Problem to solve: Your output should be one number, which is how many lines in the material contain "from".

══ Data listing ══

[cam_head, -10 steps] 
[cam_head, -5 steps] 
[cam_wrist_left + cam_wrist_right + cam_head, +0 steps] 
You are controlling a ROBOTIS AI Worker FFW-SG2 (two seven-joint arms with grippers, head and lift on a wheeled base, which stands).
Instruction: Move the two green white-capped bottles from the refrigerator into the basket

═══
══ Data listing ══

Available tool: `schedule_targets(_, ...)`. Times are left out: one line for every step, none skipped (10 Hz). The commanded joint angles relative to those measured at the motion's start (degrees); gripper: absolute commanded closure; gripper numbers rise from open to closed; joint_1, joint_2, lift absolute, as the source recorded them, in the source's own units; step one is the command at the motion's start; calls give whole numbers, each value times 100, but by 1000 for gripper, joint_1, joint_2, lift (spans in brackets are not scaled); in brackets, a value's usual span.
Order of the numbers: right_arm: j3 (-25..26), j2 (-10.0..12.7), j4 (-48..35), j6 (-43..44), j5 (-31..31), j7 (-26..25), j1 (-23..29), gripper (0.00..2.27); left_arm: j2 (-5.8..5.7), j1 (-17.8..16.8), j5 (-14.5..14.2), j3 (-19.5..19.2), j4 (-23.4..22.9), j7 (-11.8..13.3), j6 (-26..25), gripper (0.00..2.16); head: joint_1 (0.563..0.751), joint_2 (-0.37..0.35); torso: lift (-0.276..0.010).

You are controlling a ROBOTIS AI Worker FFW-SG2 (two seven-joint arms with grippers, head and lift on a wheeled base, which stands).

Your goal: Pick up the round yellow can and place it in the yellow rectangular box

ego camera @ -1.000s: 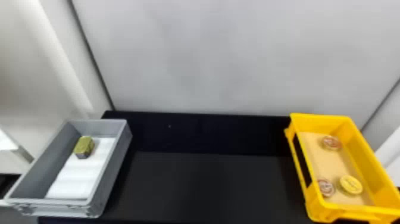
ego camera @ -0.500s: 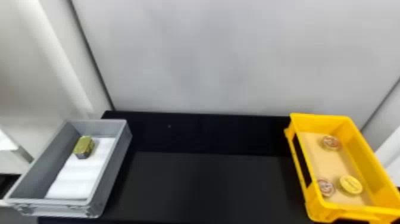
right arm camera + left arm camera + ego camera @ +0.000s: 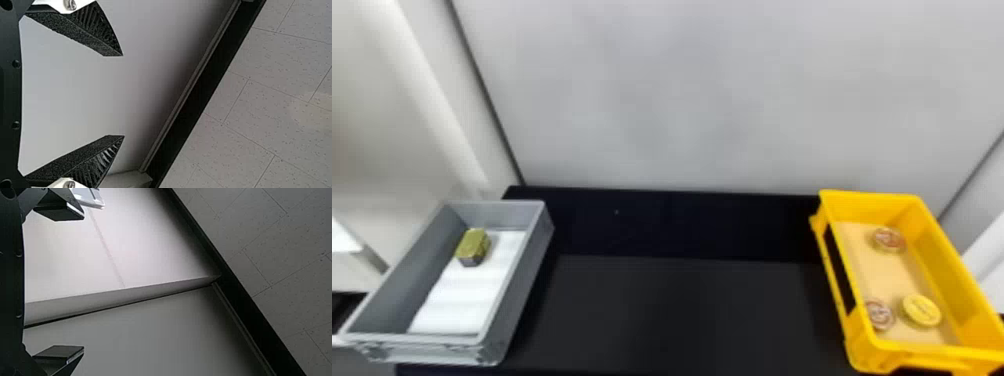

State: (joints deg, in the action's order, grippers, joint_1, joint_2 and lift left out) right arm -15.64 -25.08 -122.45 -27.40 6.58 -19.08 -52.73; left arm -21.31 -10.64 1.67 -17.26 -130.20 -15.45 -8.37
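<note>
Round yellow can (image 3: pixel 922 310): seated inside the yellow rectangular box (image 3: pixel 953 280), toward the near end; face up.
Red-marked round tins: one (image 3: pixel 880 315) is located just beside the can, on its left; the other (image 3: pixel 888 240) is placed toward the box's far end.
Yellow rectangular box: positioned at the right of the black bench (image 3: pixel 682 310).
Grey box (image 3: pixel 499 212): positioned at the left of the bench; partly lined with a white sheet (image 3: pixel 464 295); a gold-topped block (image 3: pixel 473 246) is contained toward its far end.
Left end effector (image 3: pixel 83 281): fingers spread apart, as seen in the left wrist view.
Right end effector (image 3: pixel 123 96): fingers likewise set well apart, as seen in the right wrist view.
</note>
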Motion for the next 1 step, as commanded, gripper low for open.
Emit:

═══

Result for this task: 2